Leur jeu est magnifique, on ne voit pas les actrices derrière leur rôle respectif ; elles sont chacune leur personnage, à fond. Je l’ai vu jeune ce film et il a donné un grand souffle de liberté et de vrai romantisme dans ma vie de « fille », l’idée qu’on peut se rebeller contre un ordre établi et peu importe les conséquences. Mon choix de vie : faire du cinéma sans venir de ce monde est précaire, sur un fil. Cela vient sûrement entre autre de ce film (la musique de Bowie aussi). Je préfère ça à l’idée de devoir suivre des règles idiotes érigées par des faiseurs de concepts, des faiseurs de rangées ou de parts de marché. Beaucoup de gens ont peur de tout, sont frileux, sectaires, peu inventifs. Ce genre de films retire la peur. Voilà ce que font parfois des rôles de femmes libres sur les fillettes. C’est très dangereux pour elles !

2 – Brigitte Bardot dans Le Mépris de Jean-Luc Godard (1963)

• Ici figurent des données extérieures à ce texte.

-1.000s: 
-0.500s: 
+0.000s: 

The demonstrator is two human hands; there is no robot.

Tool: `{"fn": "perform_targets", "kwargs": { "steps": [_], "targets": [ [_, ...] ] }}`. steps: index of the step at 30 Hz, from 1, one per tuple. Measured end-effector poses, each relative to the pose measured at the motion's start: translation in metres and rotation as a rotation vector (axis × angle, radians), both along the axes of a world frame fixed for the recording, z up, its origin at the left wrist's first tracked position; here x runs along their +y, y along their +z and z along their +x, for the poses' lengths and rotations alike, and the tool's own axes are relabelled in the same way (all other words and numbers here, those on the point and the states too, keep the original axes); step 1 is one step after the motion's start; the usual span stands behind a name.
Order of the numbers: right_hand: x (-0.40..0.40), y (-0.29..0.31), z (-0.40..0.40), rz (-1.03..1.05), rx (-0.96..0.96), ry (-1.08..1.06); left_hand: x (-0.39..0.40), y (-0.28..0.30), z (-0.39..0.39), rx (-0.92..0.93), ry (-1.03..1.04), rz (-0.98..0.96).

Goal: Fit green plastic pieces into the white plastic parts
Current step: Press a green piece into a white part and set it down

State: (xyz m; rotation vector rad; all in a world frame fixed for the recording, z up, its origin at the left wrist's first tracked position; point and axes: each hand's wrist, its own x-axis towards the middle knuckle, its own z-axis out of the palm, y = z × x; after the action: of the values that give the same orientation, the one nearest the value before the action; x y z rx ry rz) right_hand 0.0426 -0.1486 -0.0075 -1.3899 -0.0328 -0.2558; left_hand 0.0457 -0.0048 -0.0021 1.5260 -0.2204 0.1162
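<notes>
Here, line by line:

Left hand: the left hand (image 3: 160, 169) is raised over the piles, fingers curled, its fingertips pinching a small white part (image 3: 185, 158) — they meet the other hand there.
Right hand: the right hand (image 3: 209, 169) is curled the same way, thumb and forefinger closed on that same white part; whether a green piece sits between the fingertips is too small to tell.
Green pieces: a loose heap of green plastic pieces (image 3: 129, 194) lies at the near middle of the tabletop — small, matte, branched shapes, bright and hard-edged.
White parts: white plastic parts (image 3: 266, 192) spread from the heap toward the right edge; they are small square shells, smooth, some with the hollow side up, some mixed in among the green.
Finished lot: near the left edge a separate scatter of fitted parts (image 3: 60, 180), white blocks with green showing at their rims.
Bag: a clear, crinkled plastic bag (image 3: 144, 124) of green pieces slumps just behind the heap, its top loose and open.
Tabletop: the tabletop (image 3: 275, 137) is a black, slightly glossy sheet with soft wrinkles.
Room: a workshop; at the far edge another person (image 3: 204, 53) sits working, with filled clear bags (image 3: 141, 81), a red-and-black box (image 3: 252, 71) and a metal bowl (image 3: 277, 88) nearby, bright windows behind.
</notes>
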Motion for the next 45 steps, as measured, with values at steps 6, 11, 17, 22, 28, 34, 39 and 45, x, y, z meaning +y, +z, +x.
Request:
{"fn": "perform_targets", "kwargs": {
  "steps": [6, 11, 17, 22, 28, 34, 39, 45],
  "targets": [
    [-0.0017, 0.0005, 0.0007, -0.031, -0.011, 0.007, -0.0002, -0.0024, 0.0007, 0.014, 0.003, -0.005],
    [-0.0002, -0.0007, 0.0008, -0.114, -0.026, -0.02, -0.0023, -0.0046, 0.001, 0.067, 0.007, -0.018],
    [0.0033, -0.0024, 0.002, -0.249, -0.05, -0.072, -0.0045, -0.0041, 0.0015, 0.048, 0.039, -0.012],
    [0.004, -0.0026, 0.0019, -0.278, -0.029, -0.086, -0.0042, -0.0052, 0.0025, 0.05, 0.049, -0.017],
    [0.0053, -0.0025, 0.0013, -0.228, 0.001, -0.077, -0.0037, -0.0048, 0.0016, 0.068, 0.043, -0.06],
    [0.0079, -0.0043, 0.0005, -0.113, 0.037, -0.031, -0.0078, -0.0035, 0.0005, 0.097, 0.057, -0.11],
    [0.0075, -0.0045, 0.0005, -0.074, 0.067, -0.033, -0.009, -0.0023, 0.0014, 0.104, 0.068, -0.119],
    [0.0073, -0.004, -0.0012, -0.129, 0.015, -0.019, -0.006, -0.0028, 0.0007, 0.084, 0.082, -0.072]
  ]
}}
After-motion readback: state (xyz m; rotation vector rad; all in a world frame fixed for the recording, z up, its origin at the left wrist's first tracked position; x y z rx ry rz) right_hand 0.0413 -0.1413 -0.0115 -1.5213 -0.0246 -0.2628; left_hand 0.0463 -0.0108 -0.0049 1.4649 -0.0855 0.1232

Le seul film où j’adore vraiment BB, il faut dire que c’est un film de Godard et je crois que je vois un bout de ce film (et des films de Mr Godard en général) dans tous les films qui traitent de la relation d’amour entre un homme et une femme (quasi tous les films). Son jeu est parfait, en totale opposition avec le mythe Bardot. Pour moi c’est le film qui dit : quand un mythe d’actrice devient une actrice de cinéma. Beaucoup la trouve bof ! Je la trouve formidable, subtile, laissant place tout le long du film à nos réflexions sur l’amour, le partage, l’union, la confiance en l’autre.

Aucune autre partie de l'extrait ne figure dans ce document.